One of the combination chemical trucks, weighing seven tons, was employed for the purpose, and heads of the fire departments of neighboring cities, including New York, as well as many of those interested in the electric vehicle industry, were present.

Negotiating Hills


Three hills were negotiated.

The first, on Temple Street, had a grade of fourteen per cent and was long but the truck climbed the distance in one minute and fifteen seconds.

The second grade was the Cliff Street incline of seventeen per cent which was achieved in the running time of sixty-two seconds.

Not only did the electric climb from a standing start, but it stopped in the middle of the hill and started again without any kind of assistance.

The third attempt was made over the Haledon Avenue course of nine blocks with an eight per cent grade and the climb was completed in the astonishingly short time of two minutes and two seconds.

A speed of thirty-four miles per hour was maintained on the level and at no time was any difficulty or hindrance experienced.

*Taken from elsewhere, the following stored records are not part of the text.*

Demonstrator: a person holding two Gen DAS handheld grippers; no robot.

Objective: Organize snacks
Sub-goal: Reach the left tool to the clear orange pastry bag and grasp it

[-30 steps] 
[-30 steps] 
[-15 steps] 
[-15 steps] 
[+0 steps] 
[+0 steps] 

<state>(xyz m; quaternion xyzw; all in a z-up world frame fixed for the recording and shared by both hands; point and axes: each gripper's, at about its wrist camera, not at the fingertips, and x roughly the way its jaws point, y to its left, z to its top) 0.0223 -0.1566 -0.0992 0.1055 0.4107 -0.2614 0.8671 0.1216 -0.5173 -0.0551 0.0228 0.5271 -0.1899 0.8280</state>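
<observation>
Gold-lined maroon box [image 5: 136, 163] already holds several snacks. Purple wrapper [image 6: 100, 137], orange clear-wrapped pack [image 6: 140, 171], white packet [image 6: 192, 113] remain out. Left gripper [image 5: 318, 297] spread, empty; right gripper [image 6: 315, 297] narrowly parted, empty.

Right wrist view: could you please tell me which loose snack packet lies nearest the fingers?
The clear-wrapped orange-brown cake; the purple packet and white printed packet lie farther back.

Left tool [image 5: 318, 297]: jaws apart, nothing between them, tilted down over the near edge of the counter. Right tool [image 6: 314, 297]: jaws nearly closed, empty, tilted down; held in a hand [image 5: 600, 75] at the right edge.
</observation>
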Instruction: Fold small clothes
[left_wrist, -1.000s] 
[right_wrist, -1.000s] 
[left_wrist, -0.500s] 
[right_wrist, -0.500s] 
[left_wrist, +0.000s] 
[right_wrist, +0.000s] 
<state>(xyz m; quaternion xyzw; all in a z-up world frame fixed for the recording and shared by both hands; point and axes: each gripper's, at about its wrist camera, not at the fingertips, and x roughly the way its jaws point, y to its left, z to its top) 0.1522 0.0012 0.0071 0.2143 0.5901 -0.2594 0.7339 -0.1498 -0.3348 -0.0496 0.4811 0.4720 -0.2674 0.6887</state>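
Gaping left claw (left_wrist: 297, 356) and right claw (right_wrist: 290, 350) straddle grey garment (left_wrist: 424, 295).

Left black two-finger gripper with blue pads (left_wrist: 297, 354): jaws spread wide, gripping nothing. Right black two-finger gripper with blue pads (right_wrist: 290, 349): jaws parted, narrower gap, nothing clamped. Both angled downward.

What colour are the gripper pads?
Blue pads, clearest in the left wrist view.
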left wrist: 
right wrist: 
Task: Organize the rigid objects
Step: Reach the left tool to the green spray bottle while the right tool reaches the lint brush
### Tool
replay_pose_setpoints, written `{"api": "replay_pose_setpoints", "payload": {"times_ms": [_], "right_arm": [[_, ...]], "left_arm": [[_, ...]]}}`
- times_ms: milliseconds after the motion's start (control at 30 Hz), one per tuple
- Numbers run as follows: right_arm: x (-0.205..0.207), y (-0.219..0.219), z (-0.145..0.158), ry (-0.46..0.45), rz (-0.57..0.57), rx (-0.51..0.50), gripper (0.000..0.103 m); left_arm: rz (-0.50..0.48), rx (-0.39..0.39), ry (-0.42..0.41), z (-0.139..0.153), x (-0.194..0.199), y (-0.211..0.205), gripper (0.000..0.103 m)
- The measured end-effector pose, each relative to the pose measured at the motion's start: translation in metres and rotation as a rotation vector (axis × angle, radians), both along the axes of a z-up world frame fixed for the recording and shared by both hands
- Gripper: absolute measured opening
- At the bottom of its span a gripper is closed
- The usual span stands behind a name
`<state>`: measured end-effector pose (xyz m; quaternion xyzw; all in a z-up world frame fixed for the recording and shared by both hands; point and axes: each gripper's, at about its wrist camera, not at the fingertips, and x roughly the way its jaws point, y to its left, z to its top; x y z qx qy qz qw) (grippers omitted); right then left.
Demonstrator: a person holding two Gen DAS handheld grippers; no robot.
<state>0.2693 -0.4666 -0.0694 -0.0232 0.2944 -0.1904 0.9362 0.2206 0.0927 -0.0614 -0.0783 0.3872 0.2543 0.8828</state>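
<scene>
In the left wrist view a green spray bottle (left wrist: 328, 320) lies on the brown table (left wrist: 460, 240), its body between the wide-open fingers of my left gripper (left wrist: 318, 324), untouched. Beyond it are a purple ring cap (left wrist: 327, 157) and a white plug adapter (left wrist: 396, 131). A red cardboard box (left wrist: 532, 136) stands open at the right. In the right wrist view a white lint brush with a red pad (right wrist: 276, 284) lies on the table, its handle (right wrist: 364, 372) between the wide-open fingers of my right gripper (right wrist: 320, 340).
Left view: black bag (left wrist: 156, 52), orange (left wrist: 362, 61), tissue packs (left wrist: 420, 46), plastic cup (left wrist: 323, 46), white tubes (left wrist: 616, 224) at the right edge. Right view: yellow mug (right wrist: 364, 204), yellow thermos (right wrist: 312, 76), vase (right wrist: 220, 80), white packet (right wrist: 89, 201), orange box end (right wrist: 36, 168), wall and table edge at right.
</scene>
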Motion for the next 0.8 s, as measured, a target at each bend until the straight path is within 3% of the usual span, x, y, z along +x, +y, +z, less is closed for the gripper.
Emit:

In reply to a question regarding the ability of the electric trucks to proceed under adverse weather conditions Chief Coyle made the statement that


"If electric trucks could not get through the winter snows nothing could" and that he and his associates believed that "the electric trucks are the most reliable, least expensive and best type of vehicle for fire department usage."


The Shops


Added to this testimony is that of Captain William H Ward who is in charge of the extensive workshop of the Central Fire Headquarters.

Captain Ward said that the labors of his department had "decreased nearly seventy per cent since the introduction of electric trucks three years ago," and that "except when they smashed into trees, not one of the electrics has ever been out of service for as long as twenty-four hours."

In fact there are now so few repairs called for, that Captain Ward has reduced his force of mechanics to one.

Under this arrangement the Captain does practically all of the repair work on apparatus while his "force" has kept busy during the fall and winter repairing the roofs of the engine houses.

Monday, June 30, 2008

BURIED IN COAL


On Aug. 14, 1897, Paterson firefighters rescued workers trapped by 1,200 tons of coal that slid out of a storage bin at the Edison Electric and Illuminating Co. 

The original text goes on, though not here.